Jason DeVore est le leader et chanteur du célèbre groupe de mélodic hardcore / Punk Rock Authority Zero. Boulémique créativement parlant: Graphisme, musique, il possède une compagnie de skate « Earth Skateboards » et sans cesse en tournée, il se pose avec cet album très bien produit à la Blasting Room de Bill Stevenson, le batteur de The Descendents par Jason Livermore.
Il me donna son album au Sjock Festival avant que l’on se précipite pour aller écouter Bad Religion pour que je puisse l’écouter, en voici le détail.
Turn It Off! : Ce morceau d’ouverture est un single explosif, mixé par Tom Lord-Alge, lauréat de trois Grammy Awards. Avec des contributions de Kris Roe de The Ataris et Brendan Scholz de Mercy Music, la chanson établit un ton énergique et mélange des éléments de Flogging Molly et DEVO.

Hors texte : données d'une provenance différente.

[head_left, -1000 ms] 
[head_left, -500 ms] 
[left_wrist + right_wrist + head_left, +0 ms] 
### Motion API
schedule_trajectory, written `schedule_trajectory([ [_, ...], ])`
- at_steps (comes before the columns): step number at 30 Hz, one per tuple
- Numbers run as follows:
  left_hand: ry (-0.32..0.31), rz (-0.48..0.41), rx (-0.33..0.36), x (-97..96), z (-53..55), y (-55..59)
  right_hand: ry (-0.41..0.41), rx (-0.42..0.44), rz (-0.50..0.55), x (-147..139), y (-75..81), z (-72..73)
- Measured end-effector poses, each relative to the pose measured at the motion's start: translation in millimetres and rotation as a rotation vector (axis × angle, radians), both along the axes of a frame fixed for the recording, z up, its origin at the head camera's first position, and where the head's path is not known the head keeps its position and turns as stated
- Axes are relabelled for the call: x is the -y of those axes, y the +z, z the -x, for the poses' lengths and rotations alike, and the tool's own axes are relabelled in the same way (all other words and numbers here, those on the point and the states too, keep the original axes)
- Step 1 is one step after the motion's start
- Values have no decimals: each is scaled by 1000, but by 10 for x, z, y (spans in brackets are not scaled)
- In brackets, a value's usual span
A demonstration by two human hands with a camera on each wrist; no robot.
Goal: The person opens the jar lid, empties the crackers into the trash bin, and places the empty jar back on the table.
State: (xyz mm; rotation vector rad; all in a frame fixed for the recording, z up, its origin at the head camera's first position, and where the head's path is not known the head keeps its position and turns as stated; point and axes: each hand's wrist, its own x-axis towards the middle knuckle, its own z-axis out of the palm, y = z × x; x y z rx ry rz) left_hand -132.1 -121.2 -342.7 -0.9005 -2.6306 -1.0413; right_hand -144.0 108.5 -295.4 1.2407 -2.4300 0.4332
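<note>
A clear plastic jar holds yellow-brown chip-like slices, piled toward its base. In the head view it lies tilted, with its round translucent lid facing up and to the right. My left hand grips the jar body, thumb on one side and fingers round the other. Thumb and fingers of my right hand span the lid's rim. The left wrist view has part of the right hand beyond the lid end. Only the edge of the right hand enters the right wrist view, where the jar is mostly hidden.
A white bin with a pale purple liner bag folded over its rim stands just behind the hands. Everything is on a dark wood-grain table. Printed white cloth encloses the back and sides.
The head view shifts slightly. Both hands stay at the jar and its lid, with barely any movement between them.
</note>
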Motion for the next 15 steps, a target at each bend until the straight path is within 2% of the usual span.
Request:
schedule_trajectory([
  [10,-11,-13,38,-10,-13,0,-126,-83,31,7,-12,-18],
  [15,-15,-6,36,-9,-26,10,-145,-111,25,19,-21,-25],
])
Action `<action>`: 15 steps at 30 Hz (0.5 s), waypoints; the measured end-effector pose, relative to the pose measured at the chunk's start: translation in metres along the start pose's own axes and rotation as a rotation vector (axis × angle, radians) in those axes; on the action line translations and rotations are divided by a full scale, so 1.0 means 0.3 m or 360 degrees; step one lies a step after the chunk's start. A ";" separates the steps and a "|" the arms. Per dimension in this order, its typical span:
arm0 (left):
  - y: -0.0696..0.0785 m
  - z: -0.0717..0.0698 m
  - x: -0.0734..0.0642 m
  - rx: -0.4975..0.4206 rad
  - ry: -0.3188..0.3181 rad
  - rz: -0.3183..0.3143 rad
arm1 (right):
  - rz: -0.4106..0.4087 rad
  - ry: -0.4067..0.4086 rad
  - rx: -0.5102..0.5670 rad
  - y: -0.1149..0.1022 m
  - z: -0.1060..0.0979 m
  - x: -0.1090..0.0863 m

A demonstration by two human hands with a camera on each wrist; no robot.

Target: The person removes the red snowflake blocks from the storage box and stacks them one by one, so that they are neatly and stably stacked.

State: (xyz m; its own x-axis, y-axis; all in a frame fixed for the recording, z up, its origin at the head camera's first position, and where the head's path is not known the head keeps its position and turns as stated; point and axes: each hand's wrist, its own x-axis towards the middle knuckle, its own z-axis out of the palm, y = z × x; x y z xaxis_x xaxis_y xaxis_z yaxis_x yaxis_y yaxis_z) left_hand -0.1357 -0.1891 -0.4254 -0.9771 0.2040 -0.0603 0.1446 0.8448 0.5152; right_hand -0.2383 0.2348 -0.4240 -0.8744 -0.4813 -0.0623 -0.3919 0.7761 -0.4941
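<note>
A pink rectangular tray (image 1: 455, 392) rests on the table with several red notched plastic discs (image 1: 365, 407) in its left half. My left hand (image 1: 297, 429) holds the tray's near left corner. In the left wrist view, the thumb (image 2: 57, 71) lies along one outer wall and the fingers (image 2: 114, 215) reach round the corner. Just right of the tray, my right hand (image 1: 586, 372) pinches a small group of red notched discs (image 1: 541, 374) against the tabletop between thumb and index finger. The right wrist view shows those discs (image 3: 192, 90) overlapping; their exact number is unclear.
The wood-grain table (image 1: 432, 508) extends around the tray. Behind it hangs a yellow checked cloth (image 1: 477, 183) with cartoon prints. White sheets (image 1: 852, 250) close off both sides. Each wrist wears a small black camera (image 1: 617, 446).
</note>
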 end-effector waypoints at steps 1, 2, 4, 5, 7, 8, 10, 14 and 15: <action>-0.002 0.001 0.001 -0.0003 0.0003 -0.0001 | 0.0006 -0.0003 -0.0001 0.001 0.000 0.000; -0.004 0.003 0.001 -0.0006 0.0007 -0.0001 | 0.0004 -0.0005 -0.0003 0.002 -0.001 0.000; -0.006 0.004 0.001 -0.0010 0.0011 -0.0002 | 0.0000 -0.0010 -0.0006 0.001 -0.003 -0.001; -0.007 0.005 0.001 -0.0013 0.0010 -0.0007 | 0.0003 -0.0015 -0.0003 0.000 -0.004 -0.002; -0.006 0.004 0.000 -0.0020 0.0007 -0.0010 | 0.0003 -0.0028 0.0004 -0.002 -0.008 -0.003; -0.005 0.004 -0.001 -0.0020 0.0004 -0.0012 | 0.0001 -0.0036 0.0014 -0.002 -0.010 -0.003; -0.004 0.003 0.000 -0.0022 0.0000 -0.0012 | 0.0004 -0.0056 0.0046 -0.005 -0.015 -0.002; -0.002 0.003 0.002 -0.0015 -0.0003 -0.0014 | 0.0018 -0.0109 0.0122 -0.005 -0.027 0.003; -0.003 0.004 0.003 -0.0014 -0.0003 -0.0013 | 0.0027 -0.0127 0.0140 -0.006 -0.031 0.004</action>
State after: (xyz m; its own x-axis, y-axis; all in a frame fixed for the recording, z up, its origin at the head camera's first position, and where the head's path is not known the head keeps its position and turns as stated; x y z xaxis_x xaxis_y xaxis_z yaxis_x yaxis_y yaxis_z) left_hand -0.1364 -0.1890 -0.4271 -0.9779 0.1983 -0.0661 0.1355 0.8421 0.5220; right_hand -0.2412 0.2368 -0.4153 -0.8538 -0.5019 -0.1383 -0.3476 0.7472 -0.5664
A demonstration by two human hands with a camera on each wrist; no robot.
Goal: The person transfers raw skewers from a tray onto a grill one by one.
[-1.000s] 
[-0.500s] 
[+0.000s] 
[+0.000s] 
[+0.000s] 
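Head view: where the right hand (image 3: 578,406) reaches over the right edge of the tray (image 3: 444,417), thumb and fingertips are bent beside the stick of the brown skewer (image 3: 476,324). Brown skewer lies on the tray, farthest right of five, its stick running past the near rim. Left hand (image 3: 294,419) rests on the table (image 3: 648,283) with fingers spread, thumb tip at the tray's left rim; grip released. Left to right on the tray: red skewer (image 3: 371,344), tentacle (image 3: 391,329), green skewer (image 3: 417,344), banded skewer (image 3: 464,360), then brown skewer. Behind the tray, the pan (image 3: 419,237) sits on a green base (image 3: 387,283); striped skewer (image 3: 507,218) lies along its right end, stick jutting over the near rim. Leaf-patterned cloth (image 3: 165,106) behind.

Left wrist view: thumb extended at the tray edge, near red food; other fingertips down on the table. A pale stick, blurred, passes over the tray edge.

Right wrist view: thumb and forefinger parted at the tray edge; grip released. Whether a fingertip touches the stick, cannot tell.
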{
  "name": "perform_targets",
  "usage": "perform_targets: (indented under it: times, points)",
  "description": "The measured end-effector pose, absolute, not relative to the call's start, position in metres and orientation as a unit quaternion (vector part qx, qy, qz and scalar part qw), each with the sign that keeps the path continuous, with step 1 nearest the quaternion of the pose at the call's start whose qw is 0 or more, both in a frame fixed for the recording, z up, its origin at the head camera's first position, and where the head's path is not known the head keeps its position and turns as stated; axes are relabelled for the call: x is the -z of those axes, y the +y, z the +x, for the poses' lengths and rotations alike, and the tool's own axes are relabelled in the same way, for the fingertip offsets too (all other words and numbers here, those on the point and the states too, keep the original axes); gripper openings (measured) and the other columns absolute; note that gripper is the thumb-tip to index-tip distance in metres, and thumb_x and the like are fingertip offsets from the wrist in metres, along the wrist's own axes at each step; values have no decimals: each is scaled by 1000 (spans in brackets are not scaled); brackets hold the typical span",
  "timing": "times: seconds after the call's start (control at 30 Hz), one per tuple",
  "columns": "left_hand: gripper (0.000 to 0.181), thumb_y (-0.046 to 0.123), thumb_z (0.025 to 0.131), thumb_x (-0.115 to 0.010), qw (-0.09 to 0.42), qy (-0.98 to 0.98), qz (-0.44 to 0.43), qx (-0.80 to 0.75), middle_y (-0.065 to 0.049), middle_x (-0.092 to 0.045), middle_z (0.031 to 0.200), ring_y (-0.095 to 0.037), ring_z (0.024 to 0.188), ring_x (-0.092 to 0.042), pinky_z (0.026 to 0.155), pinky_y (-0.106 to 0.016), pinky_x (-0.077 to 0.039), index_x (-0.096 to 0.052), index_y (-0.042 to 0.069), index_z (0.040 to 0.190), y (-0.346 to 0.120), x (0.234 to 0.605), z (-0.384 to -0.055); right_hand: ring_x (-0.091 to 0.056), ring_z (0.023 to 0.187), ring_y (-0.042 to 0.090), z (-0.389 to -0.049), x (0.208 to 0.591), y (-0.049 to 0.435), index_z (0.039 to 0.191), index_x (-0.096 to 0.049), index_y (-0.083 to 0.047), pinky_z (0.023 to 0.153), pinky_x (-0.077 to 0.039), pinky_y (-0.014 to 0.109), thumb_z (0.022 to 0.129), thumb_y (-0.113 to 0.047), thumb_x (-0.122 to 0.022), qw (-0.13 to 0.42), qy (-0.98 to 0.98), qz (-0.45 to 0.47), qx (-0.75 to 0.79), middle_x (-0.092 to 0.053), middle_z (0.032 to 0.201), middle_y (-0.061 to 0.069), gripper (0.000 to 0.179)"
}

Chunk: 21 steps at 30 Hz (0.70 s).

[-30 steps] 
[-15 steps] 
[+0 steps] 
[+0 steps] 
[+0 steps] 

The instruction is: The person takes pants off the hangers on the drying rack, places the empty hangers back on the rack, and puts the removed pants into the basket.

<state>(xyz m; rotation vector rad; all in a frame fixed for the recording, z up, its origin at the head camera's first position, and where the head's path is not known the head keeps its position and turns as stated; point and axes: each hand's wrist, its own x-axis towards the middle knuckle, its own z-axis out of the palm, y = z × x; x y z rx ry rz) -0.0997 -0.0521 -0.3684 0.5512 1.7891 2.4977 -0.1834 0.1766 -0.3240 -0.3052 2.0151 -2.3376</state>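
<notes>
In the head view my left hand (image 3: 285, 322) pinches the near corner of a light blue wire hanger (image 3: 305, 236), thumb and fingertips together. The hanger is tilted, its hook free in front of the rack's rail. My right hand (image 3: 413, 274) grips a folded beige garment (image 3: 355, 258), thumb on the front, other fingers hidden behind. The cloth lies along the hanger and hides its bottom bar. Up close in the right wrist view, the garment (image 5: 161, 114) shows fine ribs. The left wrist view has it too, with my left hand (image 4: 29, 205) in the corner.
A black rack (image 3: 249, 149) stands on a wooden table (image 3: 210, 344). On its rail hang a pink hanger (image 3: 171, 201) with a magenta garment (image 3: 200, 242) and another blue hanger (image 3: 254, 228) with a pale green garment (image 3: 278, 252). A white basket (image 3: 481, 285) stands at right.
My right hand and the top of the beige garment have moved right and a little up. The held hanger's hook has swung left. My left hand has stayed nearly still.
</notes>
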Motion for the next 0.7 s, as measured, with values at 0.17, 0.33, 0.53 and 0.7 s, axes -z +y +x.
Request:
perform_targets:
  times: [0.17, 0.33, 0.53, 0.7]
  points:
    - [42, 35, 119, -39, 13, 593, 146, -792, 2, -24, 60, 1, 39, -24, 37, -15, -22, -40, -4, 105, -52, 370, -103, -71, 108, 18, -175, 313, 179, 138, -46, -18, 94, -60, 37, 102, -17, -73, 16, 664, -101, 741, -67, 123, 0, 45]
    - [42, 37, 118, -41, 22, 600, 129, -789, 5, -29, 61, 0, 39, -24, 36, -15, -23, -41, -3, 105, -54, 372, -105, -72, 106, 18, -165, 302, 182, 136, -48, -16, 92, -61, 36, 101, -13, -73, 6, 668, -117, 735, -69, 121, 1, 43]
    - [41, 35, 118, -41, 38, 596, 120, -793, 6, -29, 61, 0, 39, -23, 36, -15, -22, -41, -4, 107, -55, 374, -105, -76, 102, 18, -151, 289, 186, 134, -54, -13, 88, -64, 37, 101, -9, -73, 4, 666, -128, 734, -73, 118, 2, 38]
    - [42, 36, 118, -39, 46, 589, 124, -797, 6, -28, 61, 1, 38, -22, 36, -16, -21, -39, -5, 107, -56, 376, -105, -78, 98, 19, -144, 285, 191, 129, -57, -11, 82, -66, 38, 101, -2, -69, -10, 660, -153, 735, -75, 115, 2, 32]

Poke The Bear : Un mélange d’indie rock avec des cuivres inattendus, démontrant la volonté de DeVore d’expérimenter avec différents styles musicaux.
Count Me In : Une chanson poignante avec un violon hantant, reflétant la transformation personnelle de DeVore depuis qu’il a atteint la sobriété.
I’m On A Beach : Avec une touche de flair latin, cette piste est accompagnée d’un clip musical humoristique et sarcastique.
Courage : Une ballade évocatrice qui explore le thème du courage personnel, culminant dans un climax puissant. Idéal titre pour les personnes qui seraient dans une phase de reconstruction.
Lonely Soul : Incite les auditeurs à considérer la musique comme un guérisseur de la solitude.
‘Til The Voice Goes Out : La chanson titre de l’album, qui commence par une intro mélancolique avant de se transformer en une célébration anthémique de la persévérance.
Bambino : Un groove acoustique à tendance Mariachi très réussi, la voix de Jason s’adaptant à tous les styles de musique.
Go For It : Lue comme une page ouverte du journal de DeVore, cette piste est brute et honnête, comme il l’est lui-même.
Hallelujah : Une reprise dépouillée de la chanson de Leonard Cohen, mettant en avant l’art vocal de DeVore avec une guitare simple et un violon occasionnel.
WAFU : On retrouve la dynamique de « Turn It Off! » et ce phrasé propre à Jason.
Beamer : Un balade Américaine typique à la Hank Williams pour clôturer en douceur cet opus avec ses chœurs gospels..
L’album est un voyage à travers toutes les émotions, de la joie et de l’autonomisation à la tristesse et à la nostalgie. La croissance de Jason DeVore en tant qu’artiste et en tant qu’humain est évidente dans cet album, ce qui en fait un chapitre brillant de son héritage musical. Un projet personnel mais tellement en lien avec Authority Zero.